Verify Your Assumptions and Gripes

Folks often make important decisions based on inaccurate, unverified assumptions. Whether you’re at work or at the voting booth, it’s important to research the facts that underpin your assumptions – and what you’re being told – and either validate or refute them.


The Price of Gas

For example, folks often rail against oil companies for the high price of gas. And there’s no question that oil companies make a lot of revenue – but who really keeps all the money?

On average (it varies by state), $0.50 of each gallon goes to the government in the form of taxes. The gas station owner keeps about 2.5% – almost nothing; they make their living by selling items from the convenience store, mechanic services, and other stuff. The gas is just to bring you in. On a $4 gallon, that’s about $0.10 per gallon.

So far, the oil company is getting about $3.40 on a $4.00 gallon. But here comes the government again, with the ever-popular invisible corporate tax. On oil companies, it’s around 55%. Yeah. The Department of Labor and Statistics figures that it costs about 40% to manufacture and transport the cost (it varies a lot; I’m averaging out the last decade), so of that $3.40 the oil company gets, roughly $1.40 is cost-of-goods; that leaves about $2 in gross profit. Assuming zero overhead, zero R&D, and zero other expenses (which isn’t the case, obviously), the company pays about $1.10 in taxes per gallon, and keeps about $0.90.

That’s a 22% profit margin, roughly, which isn’t bad – but the government is getting almost twice that much, close to 40% of the retail cost per gallon. Oil companies’ massive revenues come from their massive sales volume, not from massive profit margins. The government’s the one getting rich on oil.

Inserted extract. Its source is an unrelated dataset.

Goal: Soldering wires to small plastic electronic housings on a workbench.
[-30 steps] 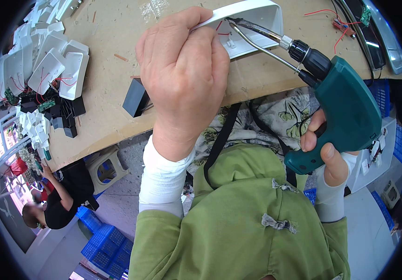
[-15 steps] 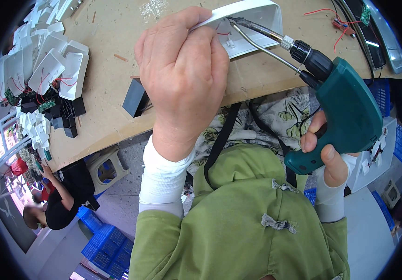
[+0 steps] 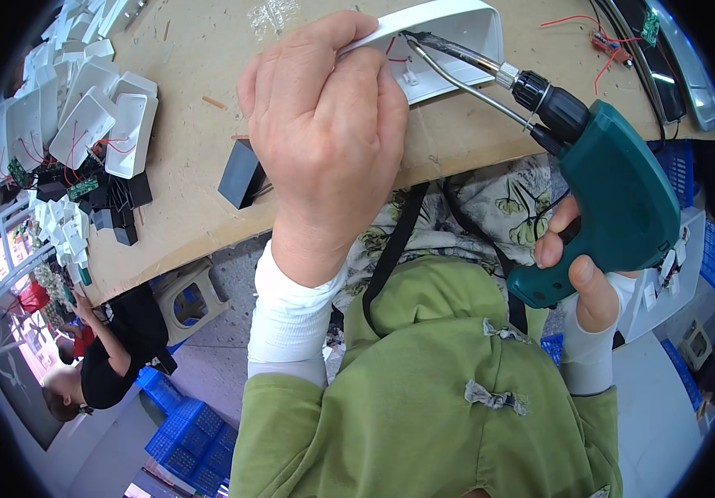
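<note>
Right hand's wrapped round a green soldering gun, long axis slanting to upper left, tip inside a white plastic housing. Left hand's curled, gripping its edge, top centre.

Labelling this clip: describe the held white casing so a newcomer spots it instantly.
Find the tan table across the top, then the person's left hand over its front edge. That hand grips an open white casing, with the tip of the green soldering tool reaching inside. Unlike the white casings heaped at the table's left, it is held apart, with a tool in it.
</note>
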Action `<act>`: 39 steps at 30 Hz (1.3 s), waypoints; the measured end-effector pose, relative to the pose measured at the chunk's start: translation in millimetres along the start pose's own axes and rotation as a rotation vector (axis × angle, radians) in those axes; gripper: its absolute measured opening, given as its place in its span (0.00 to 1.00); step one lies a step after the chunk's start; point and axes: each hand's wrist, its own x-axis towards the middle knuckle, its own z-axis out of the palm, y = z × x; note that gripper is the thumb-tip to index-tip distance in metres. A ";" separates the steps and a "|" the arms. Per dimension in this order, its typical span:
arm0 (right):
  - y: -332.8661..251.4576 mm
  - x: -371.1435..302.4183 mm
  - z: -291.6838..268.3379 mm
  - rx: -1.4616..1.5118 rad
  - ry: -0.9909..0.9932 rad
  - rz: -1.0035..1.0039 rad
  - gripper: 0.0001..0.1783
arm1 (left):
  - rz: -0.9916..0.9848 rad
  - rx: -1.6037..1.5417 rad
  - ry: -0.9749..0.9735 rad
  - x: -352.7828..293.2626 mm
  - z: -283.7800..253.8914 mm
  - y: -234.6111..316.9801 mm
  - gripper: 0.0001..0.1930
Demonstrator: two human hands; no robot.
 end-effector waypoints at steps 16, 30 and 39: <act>-0.4 0.5 -4.3 -0.007 -0.048 -0.015 0.38 | 0.117 0.191 -0.133 10.0 -12.2 14.0 0.05; -9.4 2.4 -2.9 -0.057 -0.048 -0.028 0.33 | -0.003 0.031 -0.070 -0.4 0.2 4.0 0.04; -14.4 7.1 -4.8 -0.076 -0.073 -0.080 0.34 | -0.023 -0.002 -0.051 -0.8 4.0 2.2 0.04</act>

So when you think a politician is soft on Big Oil… maybe they’re just sweet for the IRS.



Remember many years back, when the old woman got burned by the hot cup of coffee at McDonald’s, and sued for millions?

Pretty much everyone made a joke of it. I mean, it’s coffee. It’s supposed to be hot. WTF?

Well, much of that feeling came from the massive publicity heaped on the issue by McDonald’s lawyers, and by like-minded industry groups who were thinking of the companies. Using that and a couple of other cases, they were able to get voters and politicians to pass sweeping tort reforms, limiting the damages someone could collect from cases like that.

Thing is, that old lady was severely damaged. Her coffee wasn’t hot, it was superheated – well above boiling. It literally stripped the skin off her inner thighs, causing permanent nerve damage. She had to go on medications for the rest of her life, couldn’t walk normally (the muscle tissue was damaged), and generally lived in hell. A million bucks is a lot of money, but would you be happy with it if someone stripped skin and muscle off of your legs, essentially ruining your life and condemning you to a permanent drug haze?

I made the same assumptions almost everyone made when I first heard of the case – more ridiculous lawsuits! But the tort reforms in most states now mean that there’s a hard cap on how much money you can receive above and beyond your actual medical costs – and in terms of compensating you for your life essentially being taken away, it’s not much. In Nevada, where I live, it’s about a million. If I were damaged badly, and unable to work, a million bucks wouldn’t last me through to end of life. But that’s my cap, thanks to tort reform.

Big corporations fought for those tort laws… so who benefits from the laws?

They won by mocking the “trial lawyers” who go after “big settlements” on “ridiculous cases.” It’s easy to get the public in a gnash against trial lawyers; nobody likes ’em. But pay attention to who is riling you up against the trial lawyers, because they assuredly have a motive, too.


Point Being

Be real careful about what you see online, hear in the news, and what’s fed to your brain in general. There’s always another side to the story, and it’s never as simple a narrative as you’re being handed. Research. Make sure you’re getting the full story. Make sure it all adds up in your head – and that you’re not simply buying a simple version of the “truth” that someone wants to sell you. Make sure you know the motives. It doesn’t matter which side of the argument you eventually decide is “yours;” what matters is that you’re not letting someone lead you to that decision. Make it on your own.




One thought on “Verify Your Assumptions and Gripes

  1. martylichtel

    Good commentary on critical thinking skills. Your points on gas prices are interesting. It also made me think about the bizarre consumer behavior around getting the “best” price on gas, where people often go only to the cheapest gas station – sometimes burning gas waiting in a line – even if a more convenient (and empty) one is only pennies more per gallon. I think: When else do people go to such lengths to save what amounts to a buck or two on a total transaction? The hot coffee story I’d read more deeply about some time ago, and would add, the other unfortunate aspect to the incident was that the lady originally just wanted fair compensation for her medical bills. McDonald’s refused. Only then did it become a higher dollar amount and was then misrepresented in most media reports to suggest that the lawsuit was for a big dollar amount from the start, as additional evidence of it being frivolous when it was not.